Quand enfin il enleva la gaze, Temperance lâcha sa main. Il mit un peu de crème antiseptique sur un bandage et le pressa sur son pied. Il lui sourit et elle combattit les larmes.

Pleurer, ce n'était pas son truc. Et elle n'allait sûrement pas pleurer devant Booth, pas maintenant.

Il avait dû voir l'humidité dans ses yeux et il prit de nouveau son pied blessé. Avant qu'elle ait pu demander ce qu'il faisait, il pressait doucement ses lèvres sur le bandage, les laissant un moment. Puis il lâcha de nouveau son pied.

« Ce… c'était pour quoi ? » demanda-t-elle, peu sûre de pourquoi il avait embrassé le dessous de son pied.

« Vos parents ne l'ont jamais fait quand vous étiez petite ? » Ses mots étaient pleins d'assurance, qu'ils perdirent à mesure qu'il réalisait ce qu'il lui demandait.
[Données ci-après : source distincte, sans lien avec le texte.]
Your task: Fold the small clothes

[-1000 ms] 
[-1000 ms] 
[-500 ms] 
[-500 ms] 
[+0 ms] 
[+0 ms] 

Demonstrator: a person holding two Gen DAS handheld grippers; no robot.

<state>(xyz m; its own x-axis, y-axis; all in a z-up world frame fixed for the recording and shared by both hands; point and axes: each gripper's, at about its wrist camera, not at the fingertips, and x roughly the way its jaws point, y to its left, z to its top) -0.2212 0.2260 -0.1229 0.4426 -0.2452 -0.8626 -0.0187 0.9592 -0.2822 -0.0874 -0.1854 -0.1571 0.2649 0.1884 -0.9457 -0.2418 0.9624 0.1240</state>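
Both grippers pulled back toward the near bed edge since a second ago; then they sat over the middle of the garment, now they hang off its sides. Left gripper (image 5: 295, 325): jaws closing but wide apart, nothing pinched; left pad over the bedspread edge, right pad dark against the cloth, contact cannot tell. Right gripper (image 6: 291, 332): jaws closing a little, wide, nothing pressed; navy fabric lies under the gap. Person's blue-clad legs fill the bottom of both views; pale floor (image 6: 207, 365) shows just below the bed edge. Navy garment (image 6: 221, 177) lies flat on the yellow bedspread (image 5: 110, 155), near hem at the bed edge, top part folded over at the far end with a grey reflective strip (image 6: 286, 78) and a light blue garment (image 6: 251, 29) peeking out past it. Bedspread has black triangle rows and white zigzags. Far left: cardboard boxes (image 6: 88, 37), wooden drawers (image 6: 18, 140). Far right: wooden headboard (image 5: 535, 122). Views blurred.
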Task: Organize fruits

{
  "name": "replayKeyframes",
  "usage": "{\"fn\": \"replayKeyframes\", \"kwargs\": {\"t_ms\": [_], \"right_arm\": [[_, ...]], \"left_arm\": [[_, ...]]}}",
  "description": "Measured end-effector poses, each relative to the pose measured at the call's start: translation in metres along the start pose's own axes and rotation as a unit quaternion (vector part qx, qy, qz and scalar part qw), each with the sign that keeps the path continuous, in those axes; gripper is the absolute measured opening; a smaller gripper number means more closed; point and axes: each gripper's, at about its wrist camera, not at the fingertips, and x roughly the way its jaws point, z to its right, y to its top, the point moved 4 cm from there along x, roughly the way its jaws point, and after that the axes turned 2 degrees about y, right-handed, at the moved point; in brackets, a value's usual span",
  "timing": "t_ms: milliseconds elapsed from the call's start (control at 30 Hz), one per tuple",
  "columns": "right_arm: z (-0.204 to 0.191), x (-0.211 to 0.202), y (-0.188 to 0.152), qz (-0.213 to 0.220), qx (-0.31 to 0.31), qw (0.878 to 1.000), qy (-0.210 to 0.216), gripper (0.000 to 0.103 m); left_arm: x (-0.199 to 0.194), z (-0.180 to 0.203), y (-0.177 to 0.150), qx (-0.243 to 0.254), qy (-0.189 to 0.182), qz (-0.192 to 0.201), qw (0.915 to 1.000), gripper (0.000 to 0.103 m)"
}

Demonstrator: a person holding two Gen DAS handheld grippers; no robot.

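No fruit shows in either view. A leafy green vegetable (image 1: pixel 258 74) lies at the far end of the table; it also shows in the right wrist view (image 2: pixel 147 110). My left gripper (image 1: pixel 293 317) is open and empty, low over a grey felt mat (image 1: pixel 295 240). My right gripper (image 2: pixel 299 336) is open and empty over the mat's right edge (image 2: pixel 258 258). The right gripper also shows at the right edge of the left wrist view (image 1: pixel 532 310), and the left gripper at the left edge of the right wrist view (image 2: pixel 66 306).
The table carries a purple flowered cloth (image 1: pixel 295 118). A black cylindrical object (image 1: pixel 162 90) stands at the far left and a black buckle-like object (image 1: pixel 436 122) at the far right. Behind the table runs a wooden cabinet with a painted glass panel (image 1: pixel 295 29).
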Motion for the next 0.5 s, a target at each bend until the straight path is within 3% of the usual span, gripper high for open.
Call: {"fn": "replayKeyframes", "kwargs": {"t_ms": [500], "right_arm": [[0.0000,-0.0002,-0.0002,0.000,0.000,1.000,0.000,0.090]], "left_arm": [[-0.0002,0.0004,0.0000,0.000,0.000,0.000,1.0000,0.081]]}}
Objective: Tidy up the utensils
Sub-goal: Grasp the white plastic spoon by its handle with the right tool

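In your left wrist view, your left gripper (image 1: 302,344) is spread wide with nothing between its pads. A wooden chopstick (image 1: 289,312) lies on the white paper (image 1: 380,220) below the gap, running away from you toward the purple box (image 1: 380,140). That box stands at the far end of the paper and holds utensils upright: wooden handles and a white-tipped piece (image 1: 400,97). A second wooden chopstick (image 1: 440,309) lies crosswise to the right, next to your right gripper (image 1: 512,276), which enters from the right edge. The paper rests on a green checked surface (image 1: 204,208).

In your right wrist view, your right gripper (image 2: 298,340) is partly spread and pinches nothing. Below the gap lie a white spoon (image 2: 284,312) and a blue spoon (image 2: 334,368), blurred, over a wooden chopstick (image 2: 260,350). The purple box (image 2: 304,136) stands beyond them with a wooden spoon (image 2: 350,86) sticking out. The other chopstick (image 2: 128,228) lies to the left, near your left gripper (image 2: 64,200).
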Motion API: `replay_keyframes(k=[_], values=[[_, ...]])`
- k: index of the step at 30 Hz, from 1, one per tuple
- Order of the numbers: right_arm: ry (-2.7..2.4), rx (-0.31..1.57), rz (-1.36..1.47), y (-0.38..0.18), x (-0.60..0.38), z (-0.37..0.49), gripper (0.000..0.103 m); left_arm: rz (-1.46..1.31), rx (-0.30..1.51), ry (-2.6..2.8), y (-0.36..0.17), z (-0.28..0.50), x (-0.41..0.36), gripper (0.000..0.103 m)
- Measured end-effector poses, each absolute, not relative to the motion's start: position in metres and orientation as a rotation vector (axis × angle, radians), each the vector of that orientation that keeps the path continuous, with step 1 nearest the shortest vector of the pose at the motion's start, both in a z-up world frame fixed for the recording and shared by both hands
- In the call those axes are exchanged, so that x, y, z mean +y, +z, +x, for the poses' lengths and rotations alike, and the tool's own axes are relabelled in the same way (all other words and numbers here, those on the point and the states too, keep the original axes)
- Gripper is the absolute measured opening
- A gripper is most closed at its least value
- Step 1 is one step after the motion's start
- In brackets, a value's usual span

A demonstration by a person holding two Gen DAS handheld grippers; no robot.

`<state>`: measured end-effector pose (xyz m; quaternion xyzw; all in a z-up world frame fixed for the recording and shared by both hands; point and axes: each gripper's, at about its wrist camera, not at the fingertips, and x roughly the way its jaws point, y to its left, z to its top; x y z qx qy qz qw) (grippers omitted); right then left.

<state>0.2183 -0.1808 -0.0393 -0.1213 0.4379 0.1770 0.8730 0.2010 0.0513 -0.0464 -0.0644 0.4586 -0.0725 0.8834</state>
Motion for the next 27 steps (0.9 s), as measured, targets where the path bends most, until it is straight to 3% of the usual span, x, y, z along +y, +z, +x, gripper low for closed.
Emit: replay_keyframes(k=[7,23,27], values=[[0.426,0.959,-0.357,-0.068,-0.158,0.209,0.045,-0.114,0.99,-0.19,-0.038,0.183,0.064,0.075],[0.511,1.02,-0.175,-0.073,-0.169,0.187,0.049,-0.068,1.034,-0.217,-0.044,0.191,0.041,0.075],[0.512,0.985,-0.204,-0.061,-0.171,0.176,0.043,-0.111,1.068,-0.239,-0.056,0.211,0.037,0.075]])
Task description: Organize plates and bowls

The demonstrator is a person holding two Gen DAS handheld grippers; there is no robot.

Temperance secoua la tête et glissa de la table vers un des sièges. Booth la rejoignit. « Ils ont dû le faire. Je ne m'en souviens pas vraiment. Quelquefois on dirait que toutes les bonnes choses qu'ils ont faites ont été remplacées par toutes les mauvaises choses. C'est dur de se souvenir de comment ils étaient quand j'étais petite. » Elle essaya de croiser le regard de Booth, mais en fut incapable. Il couvrit une de ses mains des siennes. « Alors, pourquoi vous avez embrassé mon pied? »

Elle pouvait entendre le sourire dans la voix de Booth. « Est-ce que ça va mieux? »

« Un peu » admit-elle.

« Alors voilà pourquoi. »

Ce soir-là, Booth leur fit le meilleur dîner jusque là : des spaghettis. Alors qu'ils mangeaient, ils partageaient des souvenirs d'enfance. Temperance en racontait de plus en plus à mesure qu'elle y pensait. Sa première balançoire à pneu. La fois où son père les avait emmenés à la plage. La fois désastreuse où sa mère avait essayé de lui apprendre à cuisiner.

Après avoir regardé la télé avec Booth, elle était prête à se coucher.

Le mardi même Booth était fatigué. Temperance travailla sur son dernier romain alors que Booth regardait par-dessus son épaule, essayant de lire ce qu'elle écrivait. Enfin elle lui écrivit une histoire courte pas du tout liée à son roman pour qu'il la lise et la laisse tranquille.

Cette fois elle avait une raison pour qu'il ne voie pas ce qu'elle écrivait. Elle ne voulait pas qu'il voit comment le bel agent du FBI avait de nouveau sauvé l'anthropologue.